The task: Of the records that follow, copy only the lines from the line containing "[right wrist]" to the line containing "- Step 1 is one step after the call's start", both included, exactly as written.

Items from a dataset:
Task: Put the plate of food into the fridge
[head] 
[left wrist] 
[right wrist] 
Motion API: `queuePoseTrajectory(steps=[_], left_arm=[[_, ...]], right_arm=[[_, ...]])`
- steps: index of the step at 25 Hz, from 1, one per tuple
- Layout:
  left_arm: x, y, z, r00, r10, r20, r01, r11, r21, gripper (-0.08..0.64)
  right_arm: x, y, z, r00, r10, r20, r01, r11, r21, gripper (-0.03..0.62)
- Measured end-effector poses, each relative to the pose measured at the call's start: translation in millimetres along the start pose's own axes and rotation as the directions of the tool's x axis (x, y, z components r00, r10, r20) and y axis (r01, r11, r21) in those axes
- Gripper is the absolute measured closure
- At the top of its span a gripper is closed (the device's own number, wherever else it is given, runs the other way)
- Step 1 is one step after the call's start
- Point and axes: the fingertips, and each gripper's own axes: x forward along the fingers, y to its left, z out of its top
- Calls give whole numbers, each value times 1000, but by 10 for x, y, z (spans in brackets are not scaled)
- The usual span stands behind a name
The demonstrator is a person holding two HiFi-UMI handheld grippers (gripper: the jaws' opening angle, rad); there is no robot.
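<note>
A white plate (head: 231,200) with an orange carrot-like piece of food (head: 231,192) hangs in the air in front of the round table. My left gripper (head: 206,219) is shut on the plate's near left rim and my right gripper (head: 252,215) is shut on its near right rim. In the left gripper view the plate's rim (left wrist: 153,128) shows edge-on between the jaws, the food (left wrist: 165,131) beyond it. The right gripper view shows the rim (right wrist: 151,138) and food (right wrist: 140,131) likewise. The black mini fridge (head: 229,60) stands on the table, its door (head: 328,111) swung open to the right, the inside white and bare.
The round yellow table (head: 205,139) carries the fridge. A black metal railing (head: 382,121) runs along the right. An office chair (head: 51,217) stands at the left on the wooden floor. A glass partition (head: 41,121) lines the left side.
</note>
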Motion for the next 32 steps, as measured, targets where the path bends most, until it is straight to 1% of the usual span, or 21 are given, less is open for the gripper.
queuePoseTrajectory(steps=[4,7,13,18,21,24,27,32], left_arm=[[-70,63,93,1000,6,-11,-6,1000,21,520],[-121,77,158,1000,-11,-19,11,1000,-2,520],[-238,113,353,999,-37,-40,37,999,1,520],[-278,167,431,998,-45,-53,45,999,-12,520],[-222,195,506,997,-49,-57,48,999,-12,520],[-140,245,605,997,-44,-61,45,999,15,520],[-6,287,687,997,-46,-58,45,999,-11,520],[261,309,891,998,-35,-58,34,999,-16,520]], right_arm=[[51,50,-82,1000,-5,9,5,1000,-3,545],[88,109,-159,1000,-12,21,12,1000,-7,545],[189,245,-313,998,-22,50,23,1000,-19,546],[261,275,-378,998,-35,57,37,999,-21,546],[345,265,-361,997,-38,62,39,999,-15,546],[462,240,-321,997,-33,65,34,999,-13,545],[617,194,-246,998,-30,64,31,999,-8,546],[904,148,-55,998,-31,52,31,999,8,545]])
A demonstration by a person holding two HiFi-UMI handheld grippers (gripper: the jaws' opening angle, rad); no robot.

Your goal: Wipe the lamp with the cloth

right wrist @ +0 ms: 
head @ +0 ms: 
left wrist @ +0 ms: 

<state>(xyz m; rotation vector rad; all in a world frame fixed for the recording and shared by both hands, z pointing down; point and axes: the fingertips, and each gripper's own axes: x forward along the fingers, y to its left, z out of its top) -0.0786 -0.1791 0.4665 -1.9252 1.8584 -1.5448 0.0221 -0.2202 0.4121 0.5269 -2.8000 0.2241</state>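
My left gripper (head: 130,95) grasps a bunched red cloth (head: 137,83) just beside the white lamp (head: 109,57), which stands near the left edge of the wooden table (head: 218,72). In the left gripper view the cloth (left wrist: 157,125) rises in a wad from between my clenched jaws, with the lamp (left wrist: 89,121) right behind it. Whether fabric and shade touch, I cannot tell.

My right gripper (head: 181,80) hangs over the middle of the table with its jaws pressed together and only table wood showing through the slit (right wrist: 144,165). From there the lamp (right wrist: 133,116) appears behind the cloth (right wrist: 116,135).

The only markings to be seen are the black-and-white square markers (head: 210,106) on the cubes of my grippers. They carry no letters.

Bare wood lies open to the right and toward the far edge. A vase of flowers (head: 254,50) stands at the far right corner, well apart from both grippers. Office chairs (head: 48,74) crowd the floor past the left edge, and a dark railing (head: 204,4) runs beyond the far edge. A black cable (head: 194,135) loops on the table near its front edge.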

Reply:
[right wrist] 
Motion API: `queuePoseTrajectory(steps=[_], left_arm=[[_, ...]], right_arm=[[_, ...]])`
- steps: index of the step at 25 Hz, from 1, one per tuple
- Layout:
  left_arm: x, y, z, r00, r10, r20, r01, r11, r21, gripper (-0.08..0.64)
  right_arm: x, y, z, r00, r10, r20, r01, r11, r21, gripper (-0.03..0.62)
- Measured end-effector poses, each relative to the pose measured at the call's start: translation in millimetres along the start pose's own axes and rotation as the directions of the tool's x axis (x, y, z components r00, r10, r20) and y axis (r01, r11, r21) in those axes
- Gripper is the absolute measured closure
- At the top of its span a gripper is closed (the device's own number, wherever else it is given, runs the other way)
- Step 1 is one step after the call's start

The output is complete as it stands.